Task requirements: Every line with the string "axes" should be copied from the data.

Supplied information:
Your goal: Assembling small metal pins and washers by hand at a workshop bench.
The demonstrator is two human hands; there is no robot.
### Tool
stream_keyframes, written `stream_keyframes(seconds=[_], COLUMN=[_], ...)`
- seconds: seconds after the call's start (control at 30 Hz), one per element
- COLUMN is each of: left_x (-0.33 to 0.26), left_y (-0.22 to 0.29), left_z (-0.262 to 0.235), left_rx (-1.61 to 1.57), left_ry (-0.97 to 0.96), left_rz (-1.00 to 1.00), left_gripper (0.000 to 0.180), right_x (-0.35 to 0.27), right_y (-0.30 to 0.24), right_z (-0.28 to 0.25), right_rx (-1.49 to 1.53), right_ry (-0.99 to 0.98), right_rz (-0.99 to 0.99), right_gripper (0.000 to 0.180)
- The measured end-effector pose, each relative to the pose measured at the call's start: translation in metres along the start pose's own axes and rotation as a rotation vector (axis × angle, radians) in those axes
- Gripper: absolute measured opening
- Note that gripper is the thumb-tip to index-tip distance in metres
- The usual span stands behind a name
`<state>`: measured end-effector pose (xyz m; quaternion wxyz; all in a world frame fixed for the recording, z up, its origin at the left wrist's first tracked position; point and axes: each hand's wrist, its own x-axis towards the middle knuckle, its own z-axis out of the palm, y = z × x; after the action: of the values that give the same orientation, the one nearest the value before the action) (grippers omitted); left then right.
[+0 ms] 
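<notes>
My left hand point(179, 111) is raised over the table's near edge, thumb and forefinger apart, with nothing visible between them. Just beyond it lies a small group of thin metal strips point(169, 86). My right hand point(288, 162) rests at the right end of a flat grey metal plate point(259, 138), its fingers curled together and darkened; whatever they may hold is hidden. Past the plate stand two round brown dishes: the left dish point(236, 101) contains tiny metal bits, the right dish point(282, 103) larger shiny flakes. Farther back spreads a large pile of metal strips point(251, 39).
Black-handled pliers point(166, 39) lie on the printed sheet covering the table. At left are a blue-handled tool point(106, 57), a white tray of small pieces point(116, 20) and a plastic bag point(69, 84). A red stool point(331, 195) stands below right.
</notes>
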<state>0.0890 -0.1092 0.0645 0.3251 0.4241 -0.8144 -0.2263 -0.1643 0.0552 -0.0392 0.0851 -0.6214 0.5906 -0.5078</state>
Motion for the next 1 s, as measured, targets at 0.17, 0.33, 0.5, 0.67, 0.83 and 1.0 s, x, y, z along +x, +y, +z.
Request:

Task result:
- The measured end-effector pose, each relative to the pose measured at the call's start: translation in metres along the start pose's own axes and rotation as a rotation vector (axis × angle, radians) in those axes
`<state>`: measured end-effector pose (xyz m; quaternion wxyz; all in a world frame fixed for the recording, z up, its origin at the left wrist's first tracked position; point and axes: each hand's wrist, its own x-axis towards the middle knuckle, its own z-axis out of the palm, y = z × x; after the action: of the values that give the same orientation, the one nearest the value before the action) (grippers omitted); left then right.

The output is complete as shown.